* Exercise description: Your job is to copy the lines from the material that include "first".

*** Data for this task Section Begins ***

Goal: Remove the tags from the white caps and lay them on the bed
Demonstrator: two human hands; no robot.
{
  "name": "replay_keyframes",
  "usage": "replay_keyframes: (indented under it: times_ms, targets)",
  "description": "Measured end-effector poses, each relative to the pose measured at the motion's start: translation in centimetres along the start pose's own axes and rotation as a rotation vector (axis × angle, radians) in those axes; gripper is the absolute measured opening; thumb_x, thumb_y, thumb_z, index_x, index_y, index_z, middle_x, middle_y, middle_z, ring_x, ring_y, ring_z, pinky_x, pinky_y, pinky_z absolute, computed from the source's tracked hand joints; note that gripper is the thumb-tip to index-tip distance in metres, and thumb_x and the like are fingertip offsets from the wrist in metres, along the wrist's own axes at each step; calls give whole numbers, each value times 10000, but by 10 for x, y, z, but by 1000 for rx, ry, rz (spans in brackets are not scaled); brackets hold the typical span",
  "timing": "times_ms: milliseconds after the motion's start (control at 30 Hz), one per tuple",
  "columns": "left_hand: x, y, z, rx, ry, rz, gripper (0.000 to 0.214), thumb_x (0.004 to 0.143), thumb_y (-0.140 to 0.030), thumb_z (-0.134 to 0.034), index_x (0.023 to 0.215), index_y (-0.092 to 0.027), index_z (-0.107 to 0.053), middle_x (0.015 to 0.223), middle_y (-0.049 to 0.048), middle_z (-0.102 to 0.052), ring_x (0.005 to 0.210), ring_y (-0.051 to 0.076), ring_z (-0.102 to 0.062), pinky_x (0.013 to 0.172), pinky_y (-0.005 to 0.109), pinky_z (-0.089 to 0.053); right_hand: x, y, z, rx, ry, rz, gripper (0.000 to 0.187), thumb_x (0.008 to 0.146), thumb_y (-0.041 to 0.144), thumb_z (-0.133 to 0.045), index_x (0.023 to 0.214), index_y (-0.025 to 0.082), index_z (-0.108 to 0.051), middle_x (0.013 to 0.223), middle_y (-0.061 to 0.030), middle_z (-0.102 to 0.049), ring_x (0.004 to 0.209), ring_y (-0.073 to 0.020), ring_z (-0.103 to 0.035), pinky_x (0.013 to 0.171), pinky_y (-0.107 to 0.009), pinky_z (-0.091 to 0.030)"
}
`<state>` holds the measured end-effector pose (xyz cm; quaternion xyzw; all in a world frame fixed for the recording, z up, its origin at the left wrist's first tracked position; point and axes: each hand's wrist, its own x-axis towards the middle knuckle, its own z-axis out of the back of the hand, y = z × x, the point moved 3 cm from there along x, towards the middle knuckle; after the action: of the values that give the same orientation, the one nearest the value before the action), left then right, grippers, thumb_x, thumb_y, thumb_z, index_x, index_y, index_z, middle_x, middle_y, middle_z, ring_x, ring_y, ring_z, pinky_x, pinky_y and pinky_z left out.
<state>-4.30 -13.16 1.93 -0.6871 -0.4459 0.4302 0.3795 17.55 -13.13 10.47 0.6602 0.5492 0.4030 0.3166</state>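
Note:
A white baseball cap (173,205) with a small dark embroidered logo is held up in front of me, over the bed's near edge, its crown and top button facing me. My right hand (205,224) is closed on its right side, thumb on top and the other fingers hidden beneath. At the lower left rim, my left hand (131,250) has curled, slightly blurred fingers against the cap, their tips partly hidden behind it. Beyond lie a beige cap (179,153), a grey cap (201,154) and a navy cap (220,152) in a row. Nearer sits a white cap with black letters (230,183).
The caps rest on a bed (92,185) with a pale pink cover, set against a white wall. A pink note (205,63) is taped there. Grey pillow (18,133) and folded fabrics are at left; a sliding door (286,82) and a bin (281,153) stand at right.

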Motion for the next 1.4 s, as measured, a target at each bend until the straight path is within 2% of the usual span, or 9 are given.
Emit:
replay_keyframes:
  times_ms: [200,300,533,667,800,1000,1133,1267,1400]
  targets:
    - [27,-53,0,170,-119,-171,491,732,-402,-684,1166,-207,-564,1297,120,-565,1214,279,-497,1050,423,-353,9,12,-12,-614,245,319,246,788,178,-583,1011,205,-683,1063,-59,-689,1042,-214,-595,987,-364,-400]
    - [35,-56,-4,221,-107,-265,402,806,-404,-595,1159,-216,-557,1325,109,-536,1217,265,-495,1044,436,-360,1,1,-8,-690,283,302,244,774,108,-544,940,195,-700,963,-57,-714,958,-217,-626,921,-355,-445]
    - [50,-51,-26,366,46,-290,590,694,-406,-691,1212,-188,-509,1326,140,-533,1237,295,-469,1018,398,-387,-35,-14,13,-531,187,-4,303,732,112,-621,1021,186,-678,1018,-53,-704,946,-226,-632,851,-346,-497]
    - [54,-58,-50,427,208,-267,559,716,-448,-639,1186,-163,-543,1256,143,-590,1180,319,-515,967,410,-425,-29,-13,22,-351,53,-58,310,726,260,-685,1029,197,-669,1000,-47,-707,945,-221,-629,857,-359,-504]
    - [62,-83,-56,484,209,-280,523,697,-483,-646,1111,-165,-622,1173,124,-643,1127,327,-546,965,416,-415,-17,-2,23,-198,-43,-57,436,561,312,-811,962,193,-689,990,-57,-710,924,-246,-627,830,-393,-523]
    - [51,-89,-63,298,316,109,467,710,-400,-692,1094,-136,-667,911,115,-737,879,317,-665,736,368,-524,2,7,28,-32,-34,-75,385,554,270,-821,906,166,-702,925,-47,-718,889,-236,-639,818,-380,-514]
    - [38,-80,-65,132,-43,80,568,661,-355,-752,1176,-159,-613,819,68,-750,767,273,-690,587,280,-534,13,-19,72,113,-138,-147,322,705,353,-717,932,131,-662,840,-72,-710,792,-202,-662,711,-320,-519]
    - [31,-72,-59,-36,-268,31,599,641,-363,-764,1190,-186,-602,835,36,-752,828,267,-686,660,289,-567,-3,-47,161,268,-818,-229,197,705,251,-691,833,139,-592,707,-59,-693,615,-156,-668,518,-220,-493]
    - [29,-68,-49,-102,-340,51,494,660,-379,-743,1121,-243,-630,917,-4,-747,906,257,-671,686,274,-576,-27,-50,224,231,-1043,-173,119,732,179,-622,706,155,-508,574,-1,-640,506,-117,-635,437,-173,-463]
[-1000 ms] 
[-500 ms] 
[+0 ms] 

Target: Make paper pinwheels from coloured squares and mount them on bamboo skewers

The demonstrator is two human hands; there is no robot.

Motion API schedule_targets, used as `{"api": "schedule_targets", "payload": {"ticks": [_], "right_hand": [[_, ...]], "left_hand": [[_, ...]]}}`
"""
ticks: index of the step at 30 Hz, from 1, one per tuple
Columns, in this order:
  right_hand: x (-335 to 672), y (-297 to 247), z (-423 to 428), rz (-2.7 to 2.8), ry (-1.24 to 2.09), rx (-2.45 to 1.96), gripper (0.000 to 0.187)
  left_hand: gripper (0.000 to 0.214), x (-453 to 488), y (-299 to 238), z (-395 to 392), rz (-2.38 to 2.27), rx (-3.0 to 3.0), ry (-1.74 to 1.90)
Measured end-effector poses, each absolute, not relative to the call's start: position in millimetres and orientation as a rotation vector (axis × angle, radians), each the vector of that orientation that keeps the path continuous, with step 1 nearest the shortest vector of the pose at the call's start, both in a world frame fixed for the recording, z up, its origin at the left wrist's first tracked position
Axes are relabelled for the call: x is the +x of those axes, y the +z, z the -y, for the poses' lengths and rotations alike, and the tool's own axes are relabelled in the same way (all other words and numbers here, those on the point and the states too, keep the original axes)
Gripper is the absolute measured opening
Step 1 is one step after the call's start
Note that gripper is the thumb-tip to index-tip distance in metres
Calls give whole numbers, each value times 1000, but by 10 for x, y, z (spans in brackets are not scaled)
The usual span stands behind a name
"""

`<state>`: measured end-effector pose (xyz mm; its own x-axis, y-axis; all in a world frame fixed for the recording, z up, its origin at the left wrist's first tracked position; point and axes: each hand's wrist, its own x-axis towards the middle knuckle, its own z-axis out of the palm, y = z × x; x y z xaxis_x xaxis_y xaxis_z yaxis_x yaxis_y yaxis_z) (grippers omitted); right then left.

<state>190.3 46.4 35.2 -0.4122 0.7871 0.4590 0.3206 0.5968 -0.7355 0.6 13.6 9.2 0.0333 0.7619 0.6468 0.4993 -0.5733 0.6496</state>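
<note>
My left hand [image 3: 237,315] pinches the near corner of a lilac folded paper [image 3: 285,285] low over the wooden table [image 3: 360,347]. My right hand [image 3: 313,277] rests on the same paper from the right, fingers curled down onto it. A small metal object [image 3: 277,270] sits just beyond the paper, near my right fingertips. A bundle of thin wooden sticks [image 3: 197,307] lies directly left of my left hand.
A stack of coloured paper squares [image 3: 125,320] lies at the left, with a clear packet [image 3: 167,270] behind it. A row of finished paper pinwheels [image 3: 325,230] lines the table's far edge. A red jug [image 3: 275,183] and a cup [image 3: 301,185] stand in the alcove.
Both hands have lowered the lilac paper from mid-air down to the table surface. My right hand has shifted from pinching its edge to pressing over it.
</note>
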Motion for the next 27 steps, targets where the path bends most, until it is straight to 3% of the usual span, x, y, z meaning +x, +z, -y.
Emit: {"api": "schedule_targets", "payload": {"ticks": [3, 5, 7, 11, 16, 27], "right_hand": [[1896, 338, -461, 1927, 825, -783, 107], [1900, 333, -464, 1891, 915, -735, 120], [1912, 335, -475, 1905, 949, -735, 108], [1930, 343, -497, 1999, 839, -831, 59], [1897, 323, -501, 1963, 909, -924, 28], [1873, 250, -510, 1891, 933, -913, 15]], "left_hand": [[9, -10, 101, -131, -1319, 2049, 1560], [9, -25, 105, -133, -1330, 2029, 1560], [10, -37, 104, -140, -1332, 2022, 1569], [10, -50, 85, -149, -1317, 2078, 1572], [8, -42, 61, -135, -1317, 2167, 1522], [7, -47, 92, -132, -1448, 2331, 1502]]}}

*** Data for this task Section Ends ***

* Written answer:
`<state>` holds the measured end-effector pose (xyz cm; quaternion xyzw; all in a world frame fixed for the recording, z up, its origin at the left wrist's first tracked position; point and axes: each hand's wrist, its own x-axis towards the middle knuckle, its own z-axis out of the back of the hand, y = z × x, the point moved 3 cm from there along x, towards the middle knuckle; after the action: of the values that give the same orientation, the one nearest the value before the action), left then right, grippers, thumb_x, thumb_y, thumb_z, index_x, index_y, index_z, middle_x, middle_y, middle_z, ring_x, ring_y, ring_z, pinky_x, pinky_y and pinky_z left out.
Measured end-effector poses, each absolute, not relative to the call's start: position in millimetres and orientation as a rotation vector (axis × angle, radians), each the vector of that orientation that keeps the path continuous, with step 1 nearest the shortest vector of the pose at the call's start, both in a world frame fixed for the recording, z up, its origin at the left wrist's first tracked position
`<state>`: measured end-effector pose (xyz mm; its own x-axis, y-axis; all in a world frame fixed for the recording, z up, its origin at the left wrist's first tracked position; point and axes: each hand's wrist, its own x-axis towards the middle knuckle, its own z-axis out of the palm, y = z × x; x y z xaxis_x xaxis_y xaxis_z yaxis_x yaxis_y yaxis_z) (grippers omitted); right then left.

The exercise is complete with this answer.